ダイヤモンドの品質をあらわすには、一般に「4C」と呼ばれる四つの指針が使われています。4Cは通常、「米国宝石学会(Gemological Instirute of America)」で定められたチャートによって表され、鑑定書に記入されます。しかし、これだけでダイヤモンドのうつくしさのすべてが表されるわけではありません。あくまでも「ひとつの目安」だと思ってください。
一つは「カラット(carat)」で、重さを示します。もちろん、重いほどグレードが高いとされます。
二つ目は「カラー(color)」で、ファンシーカラーダイヤモンドを除き、無色透明なものほど価値が高いとされています。

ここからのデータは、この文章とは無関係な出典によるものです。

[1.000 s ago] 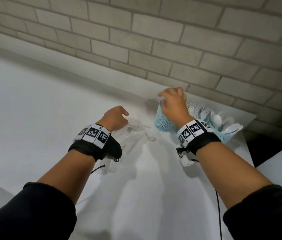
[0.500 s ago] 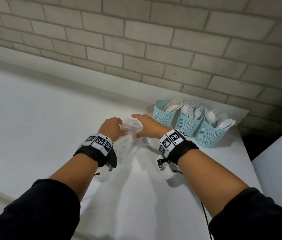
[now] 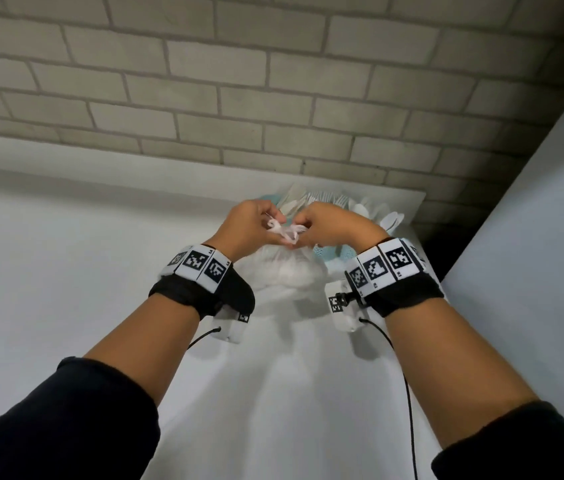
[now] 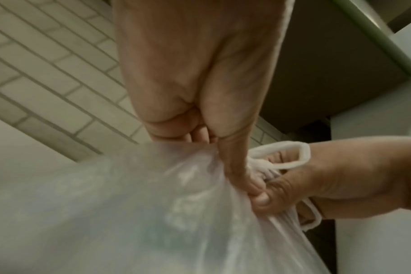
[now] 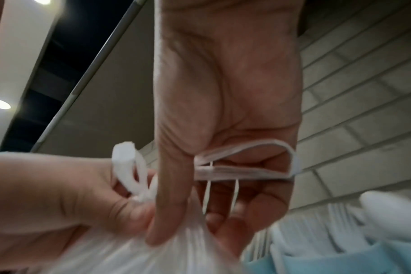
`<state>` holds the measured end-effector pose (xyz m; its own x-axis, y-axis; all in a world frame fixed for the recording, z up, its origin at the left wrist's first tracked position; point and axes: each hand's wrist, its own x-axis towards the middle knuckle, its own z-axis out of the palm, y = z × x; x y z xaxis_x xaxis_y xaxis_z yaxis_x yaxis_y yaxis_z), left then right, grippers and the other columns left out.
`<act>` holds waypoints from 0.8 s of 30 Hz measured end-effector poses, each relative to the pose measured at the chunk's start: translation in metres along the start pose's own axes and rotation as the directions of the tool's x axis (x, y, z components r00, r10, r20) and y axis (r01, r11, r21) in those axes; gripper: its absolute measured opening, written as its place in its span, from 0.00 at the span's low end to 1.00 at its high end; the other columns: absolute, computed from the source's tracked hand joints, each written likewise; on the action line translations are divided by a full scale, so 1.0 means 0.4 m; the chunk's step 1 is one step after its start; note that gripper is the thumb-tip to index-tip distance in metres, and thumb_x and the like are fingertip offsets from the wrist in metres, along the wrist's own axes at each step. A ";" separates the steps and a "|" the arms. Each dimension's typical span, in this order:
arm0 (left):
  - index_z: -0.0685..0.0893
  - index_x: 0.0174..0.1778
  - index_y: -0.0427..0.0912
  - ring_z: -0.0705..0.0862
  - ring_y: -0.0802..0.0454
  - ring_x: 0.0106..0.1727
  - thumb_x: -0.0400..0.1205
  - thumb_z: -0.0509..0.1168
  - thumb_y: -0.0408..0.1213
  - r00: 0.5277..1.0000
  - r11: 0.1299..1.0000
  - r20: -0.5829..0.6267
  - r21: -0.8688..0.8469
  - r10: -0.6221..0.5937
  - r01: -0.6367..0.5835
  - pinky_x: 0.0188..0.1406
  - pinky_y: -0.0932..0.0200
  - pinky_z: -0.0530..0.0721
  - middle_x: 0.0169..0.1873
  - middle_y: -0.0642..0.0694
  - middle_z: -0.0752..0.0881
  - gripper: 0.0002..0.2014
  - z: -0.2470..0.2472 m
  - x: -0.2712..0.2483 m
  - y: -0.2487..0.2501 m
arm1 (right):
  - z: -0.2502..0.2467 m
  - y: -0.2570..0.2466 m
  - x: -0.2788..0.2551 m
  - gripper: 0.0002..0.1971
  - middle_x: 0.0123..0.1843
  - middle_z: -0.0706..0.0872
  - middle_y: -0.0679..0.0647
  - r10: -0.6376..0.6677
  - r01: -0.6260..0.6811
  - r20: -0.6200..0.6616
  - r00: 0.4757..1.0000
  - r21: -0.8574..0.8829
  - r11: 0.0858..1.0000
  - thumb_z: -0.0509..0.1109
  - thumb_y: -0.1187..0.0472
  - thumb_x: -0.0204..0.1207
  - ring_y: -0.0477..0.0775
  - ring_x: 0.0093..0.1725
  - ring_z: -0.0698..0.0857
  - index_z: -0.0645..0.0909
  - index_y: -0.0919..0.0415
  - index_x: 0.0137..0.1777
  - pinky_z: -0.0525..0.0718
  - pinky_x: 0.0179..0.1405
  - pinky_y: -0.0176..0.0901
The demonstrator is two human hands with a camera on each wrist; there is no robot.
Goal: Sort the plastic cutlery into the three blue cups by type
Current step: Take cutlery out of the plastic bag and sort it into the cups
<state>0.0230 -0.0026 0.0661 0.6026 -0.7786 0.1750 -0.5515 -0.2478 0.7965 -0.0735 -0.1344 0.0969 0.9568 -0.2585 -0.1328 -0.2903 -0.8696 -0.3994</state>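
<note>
Both hands hold a thin white plastic bag (image 3: 285, 271) lifted above the table. My left hand (image 3: 252, 226) pinches the bag's twisted neck and one handle loop (image 5: 129, 166). My right hand (image 3: 327, 225) pinches the other side, its handle loop (image 5: 246, 159) lying across the fingers. The bag (image 4: 134, 213) hangs below the left hand. Behind the hands stand the blue mesh cups (image 3: 332, 256), mostly hidden, with white plastic cutlery (image 3: 389, 220) sticking up from them. The cups (image 5: 340, 259) and the cutlery (image 5: 387, 213) also show at the lower right of the right wrist view.
The white table (image 3: 65, 289) runs along a grey brick wall (image 3: 273, 81). A white panel (image 3: 533, 254) rises at the right, with a dark gap behind the table's far right corner. Black cables trail from both wrist bands.
My right hand left the leftmost cup and came to the bag beside my left hand. Both hands have since lifted the bag and now pinch its top in front of the cups.
</note>
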 end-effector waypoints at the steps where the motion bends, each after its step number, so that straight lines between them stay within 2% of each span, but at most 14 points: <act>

三つ目は「クラリティー(Clarity)」。透明度の基準のことです。完全に無傷で内包物を含まないものは「フローレス」と呼ばれ、非常に希少価値が高いとされています。
四つ目は「カット(cut)」です。これは人間の加工技術に関する評価ですが、他の三つの指針に、たいへん大きな影響を与えます。ダイヤモンドは磨かれてはじめて輝きを放ちます。加工の技術はダイヤモンドの命ともいえるほど重要なものです。
4Cについては、次項以降でひとつひとつ詳しく解説します。
高価で価値の高いもののことを「鑑定書付きの~」と表現することがありますが、鑑定書さえついていれば、価値の高いダイヤモンドなのかというと、けしてそうとは言い切れません。鑑定書はあくまでもデータを記述したものに過ぎないので、当然内容によって価値の高低があります。
鑑定書が付くか付かないかは、メーカーや販売店の方針によりますので、「鑑定書付きの~」という言葉だけに惑わされず、その内容をきちんと吟味して、わからないことがあれば質問してみましょう。質問に誠実に答えられない販売店は、残念ながらあまり信用できないお店だと思ったほうが良いでしょう。